▶ [GOAL OF THE EXERCISE]: Starting at the first line of the data below, write out each line exactly until you reach the line containing "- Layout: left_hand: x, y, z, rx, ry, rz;", and include that line too.

▶ [INFORMATION SUPPLIED]:
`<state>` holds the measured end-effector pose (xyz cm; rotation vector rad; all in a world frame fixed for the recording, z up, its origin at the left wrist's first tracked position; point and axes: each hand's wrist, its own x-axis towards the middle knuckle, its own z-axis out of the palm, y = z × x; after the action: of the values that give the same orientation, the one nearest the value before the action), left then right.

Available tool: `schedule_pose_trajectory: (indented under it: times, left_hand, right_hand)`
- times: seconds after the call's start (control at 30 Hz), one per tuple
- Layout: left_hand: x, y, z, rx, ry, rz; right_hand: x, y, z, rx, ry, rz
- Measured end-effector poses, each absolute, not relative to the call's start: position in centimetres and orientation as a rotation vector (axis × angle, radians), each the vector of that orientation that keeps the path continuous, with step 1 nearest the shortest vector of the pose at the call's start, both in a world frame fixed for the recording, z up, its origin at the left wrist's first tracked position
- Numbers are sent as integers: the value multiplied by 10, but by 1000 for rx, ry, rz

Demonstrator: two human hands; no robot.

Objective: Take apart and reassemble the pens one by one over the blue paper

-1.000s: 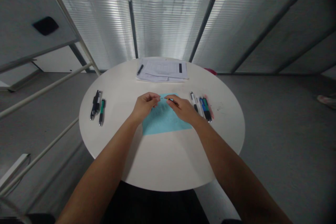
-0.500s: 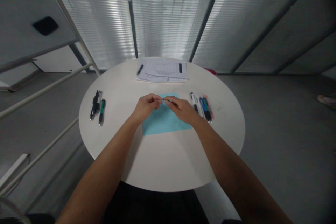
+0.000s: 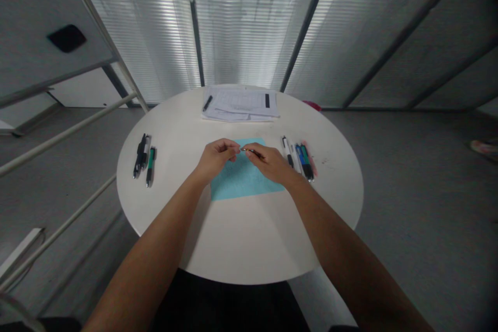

▶ [TASK OUTPUT]:
`<state>` holds the measured end-effector pose (xyz cm; rotation vector rad; all in a world frame fixed for the recording, z up, its origin at the left wrist's first tracked position; point and axes: each hand's wrist, its own x-axis towards the middle knuckle, its own z-axis out of the palm, y = z × x; after the action: of the values that give the same orientation, the one nearest the value before the action), left then right.

Available tool: `schedule_pose_trajectory: (indented under it: times, left_hand, right_hand)`
- times: seconds after the call's start (control at 30 Hz), one per tuple
- Layout: left_hand: x, y, z, rx, ry, rz; right_hand: x, y, z, rx, ry, rz

An answer has been given, and the exercise is complete.